An article and caption in Monday's editions about the Howard Park community in Northwest Baltimore stated incorrectly that Glord McGuire is the president of the Howard Park Civic Association. In fact, he will not take that post until January. The current president is Frederick Bailey.
The Sun regrets the error.
Community leaders in Howard Park thought they had made a simple request of City Hall -- to rent them a vacant elementary school in their Northwest Baltimore neighborhood for a community center.
But more than three years after their initial request, all they have to show for their efforts is a pile of letters to city officials and, they say, a brushoff from the Schmoke administration.
Howard Park Elementary School, in the 4800 block of Liberty Heights Ave., was built 90 years ago, with an annex added years later. The original brick building with its stone foundation has been vacant for 17 years. The city rents part of the annex to a senior center serving the neighboring Forest Park community.
The original building "has high ceilings and stone floors. It has the classical look of a home, and it fits right into the community," said Traci Hamm, a vice president of the Howard Park Civic Association who attended the school.
She and other residents want the building to become a community center -- and possible police substation -- to anchor their area.
"It's a stable neighborhood, but a center like this would bring us together for a more cohesive community," said Joan Brooks, who has lived in the neighborhood 14 years.

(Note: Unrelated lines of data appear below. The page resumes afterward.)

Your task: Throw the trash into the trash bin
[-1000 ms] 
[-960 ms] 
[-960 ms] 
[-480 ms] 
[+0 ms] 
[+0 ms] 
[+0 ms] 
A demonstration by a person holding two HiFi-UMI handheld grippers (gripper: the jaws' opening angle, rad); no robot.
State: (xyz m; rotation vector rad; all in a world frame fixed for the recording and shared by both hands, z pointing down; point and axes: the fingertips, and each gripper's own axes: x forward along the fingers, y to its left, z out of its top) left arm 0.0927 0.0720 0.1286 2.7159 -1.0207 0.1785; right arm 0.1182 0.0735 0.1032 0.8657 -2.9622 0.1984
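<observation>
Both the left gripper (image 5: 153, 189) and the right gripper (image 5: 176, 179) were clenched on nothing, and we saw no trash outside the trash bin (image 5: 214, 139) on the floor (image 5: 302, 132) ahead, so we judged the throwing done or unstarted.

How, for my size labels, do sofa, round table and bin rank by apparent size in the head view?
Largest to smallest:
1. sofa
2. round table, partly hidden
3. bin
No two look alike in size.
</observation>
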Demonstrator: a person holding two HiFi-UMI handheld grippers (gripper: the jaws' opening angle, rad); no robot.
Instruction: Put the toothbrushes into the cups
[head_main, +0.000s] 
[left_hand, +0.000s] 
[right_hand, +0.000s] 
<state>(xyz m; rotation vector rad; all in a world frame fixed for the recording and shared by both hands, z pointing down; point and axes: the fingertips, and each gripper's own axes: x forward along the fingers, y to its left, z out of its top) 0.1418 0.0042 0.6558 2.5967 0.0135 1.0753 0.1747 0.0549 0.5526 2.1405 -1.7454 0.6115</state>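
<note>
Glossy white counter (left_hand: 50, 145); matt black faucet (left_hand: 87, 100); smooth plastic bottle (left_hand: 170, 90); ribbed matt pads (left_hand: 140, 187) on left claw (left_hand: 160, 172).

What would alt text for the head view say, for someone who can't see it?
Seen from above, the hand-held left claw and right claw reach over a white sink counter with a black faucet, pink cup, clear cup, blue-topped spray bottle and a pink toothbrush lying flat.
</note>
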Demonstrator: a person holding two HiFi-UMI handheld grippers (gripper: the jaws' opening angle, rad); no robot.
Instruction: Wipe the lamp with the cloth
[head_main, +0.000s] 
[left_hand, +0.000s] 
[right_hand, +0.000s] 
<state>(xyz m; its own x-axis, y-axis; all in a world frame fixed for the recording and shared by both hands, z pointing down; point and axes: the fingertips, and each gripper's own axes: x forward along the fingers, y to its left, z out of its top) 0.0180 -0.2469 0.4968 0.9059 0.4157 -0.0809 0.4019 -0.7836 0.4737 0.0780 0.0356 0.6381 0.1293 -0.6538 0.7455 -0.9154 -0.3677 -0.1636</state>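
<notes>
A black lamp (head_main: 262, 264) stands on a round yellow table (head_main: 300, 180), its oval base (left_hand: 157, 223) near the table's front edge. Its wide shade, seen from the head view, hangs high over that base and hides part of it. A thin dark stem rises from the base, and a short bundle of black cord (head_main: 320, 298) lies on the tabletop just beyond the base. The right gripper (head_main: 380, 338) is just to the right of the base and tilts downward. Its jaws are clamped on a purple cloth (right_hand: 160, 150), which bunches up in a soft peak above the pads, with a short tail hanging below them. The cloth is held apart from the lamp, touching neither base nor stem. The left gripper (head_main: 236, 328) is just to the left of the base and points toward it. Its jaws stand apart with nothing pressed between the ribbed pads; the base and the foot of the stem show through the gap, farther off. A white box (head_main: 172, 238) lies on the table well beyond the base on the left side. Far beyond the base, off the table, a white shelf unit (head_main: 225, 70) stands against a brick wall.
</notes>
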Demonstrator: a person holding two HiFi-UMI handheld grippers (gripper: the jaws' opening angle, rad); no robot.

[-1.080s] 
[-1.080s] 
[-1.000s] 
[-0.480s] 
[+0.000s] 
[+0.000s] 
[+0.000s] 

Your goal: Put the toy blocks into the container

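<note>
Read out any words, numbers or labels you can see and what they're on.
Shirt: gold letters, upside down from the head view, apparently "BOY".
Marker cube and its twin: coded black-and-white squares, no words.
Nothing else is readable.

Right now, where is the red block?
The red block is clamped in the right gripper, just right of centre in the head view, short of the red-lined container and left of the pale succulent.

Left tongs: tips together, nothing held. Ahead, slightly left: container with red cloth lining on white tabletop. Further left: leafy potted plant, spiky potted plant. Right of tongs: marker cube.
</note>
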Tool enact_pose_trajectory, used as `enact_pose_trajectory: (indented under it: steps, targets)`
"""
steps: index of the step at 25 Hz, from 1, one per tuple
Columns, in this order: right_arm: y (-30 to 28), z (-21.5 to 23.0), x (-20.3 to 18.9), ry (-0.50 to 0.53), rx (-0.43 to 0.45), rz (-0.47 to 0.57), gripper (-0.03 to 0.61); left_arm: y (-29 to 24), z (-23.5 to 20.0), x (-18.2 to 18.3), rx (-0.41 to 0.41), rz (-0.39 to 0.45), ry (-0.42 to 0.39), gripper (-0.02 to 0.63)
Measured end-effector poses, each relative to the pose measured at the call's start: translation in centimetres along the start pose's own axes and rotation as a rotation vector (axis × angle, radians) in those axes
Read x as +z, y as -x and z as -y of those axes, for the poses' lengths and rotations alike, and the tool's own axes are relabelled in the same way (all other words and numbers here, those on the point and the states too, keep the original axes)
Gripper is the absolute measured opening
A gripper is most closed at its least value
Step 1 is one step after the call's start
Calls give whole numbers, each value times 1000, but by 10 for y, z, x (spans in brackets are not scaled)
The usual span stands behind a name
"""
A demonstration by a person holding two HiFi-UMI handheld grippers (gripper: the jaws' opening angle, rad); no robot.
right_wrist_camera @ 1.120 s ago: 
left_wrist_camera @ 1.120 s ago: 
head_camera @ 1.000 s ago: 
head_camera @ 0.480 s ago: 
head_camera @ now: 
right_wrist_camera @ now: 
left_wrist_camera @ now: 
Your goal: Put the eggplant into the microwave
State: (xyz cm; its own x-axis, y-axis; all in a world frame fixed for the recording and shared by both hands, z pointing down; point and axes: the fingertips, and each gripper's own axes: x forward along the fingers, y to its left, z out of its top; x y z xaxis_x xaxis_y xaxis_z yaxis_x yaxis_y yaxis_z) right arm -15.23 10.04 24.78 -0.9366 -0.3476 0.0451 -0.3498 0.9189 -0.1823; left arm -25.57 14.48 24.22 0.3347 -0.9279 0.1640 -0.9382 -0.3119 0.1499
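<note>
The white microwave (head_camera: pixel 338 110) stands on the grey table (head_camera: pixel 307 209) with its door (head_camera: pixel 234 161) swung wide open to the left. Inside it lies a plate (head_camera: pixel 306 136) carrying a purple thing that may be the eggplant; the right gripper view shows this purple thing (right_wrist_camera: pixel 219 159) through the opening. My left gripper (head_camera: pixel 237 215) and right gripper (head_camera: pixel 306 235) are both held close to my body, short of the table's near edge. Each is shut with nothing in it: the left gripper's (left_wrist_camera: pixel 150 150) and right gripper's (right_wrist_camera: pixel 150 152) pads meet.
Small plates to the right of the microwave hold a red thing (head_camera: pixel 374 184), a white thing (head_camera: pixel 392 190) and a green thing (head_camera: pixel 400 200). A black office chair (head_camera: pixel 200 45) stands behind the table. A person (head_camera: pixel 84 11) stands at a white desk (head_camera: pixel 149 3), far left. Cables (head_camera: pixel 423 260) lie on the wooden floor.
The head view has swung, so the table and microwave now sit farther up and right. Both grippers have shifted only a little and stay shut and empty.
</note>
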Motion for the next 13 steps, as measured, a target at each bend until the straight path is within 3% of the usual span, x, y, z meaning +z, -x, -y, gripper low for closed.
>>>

Hamm has been writing letters to Mayor Kurt L. Schmoke and arranging meetings with the mayor and other city officials for the past few years, trying to gain control of the building for the community's use.
But now the city's housing commissioner, Daniel P. Henson III, has rejected the community's request, saying the group has failed to provide the kind of detailed plan needed to develop the property.
City to seek proposals
"It's not an acceptable proposal," Henson said last week. He said the city is about to advertise for development proposals for the property.
"I've got to consider what is the best proposal. I think the right development plan could hit a major home run in a community that needs a boost," said Henson, who lives in Grove Park, within walking distance of the school.
Henson said the building contains asbestos that needs to be removed, which would make a development plan difficult.
And he said the civic association has been unable to explain to the city how it would finance the project. "I'm not willing to waste time with folks who don't know what they're doing," Henson said.
Hamm and others complain that the city gave them just one week this fall to alter a proposal they had submitted -- the proposal that Henson criticizes as inadequate.
"I'm not a grant writer, just a community person. I feel the city should have offered some assistance," she said.
Henson said he wants to accommodate the community by requiring any developer of the school to provide meeting space for Howard Park residents, but community leaders say that promise is not enough.
"That space could be anywhere. It could be in the basement," said Glord McGuire, the civic association's new president.
The community recently sent a request to the city Commission for Historical and Architectural Preservation, asking it to make the school a historic site. But Henson indicated he might entertain a proposal that would demolish the building.
"I would be totally against that," Hamm said. "It's the only building now built in Howard Park that carries the Howard Park name. It's part of our history. Most of our history is now gone."